Rock & Roll fans mourned the death of Amy Winehouse last month – but, as soulful and as talented as she was – now, we mourn the passing of a real Rock & Roll icon: Jerry Leiber. He was 78 years old. (Jerry’s the guy on the left of Elvis, above.)

Lyricist Jerry Leiber and his partner, pianist Mike Stoller, wrote some of the best songs in the rock ’n’ roll canon, including “Hound Dog,” “Yakety Yak,” “Stand By Me” and “On Broadway.”

Leiber and Stoller teamed up in 1950, when Jerry was a student at Fairfax High in Los Angeles and Mr. Stoller was a freshman at Los Angeles City College.

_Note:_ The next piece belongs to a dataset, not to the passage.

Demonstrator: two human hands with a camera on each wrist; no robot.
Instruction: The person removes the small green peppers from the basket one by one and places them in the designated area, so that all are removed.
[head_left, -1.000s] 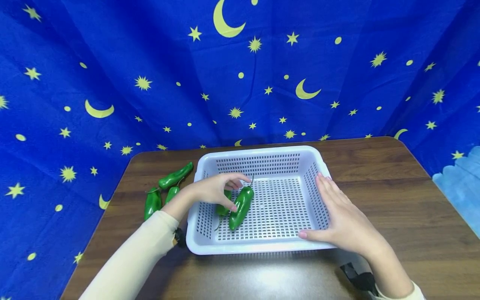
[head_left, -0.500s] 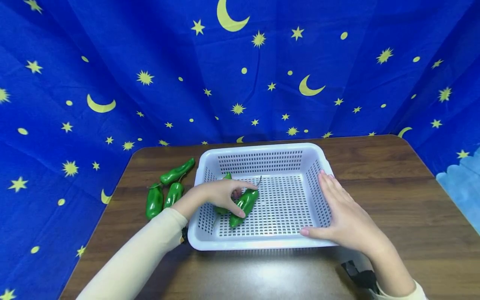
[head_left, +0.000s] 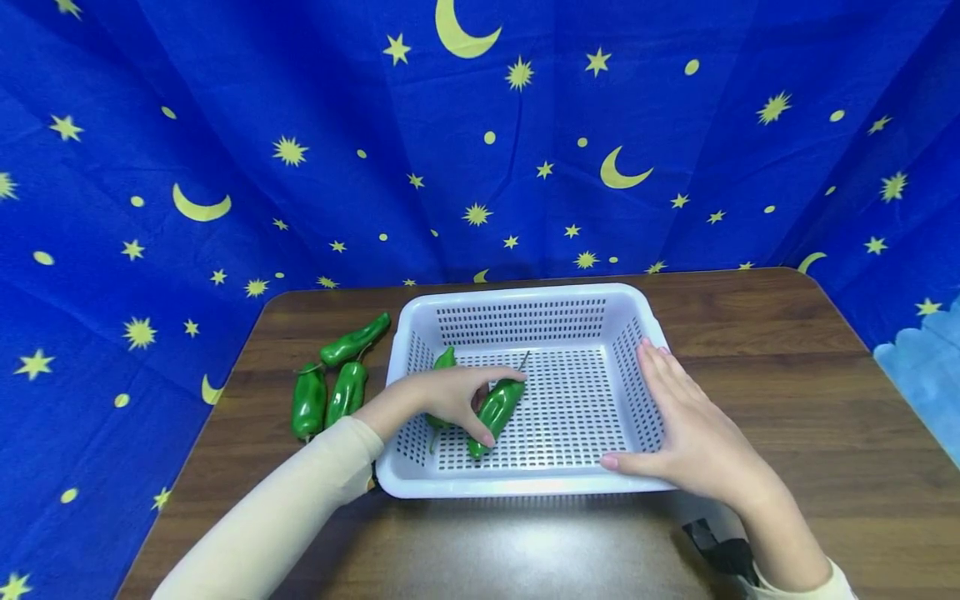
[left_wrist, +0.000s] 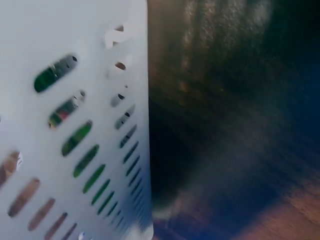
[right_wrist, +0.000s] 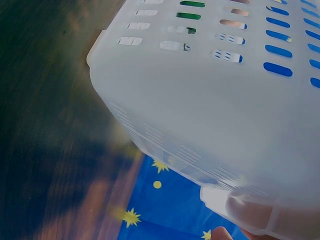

In 1952, Leiber and Stoller wrote “Hound Dog” for the blues singer Big Mama Thornton – and it became a big hit for Elvis in 1956.

Leiber and Stoller followed up with some pretty damn good songs. Lots of them. Absolute classics.

It’s silly, really. These guys wrote “Jailhouse Rock”

“Loving You”

“Treat Me Nice”

“King Creole”

“Charlie Brown”

“Young Blood” (with Doc Pomus)

“Poison Ivy”

“Love Potion No. 9”

…and “Smokey Joe’s Café,” among many others.

R.I.P. Jerry Leiber.

You helped create my world.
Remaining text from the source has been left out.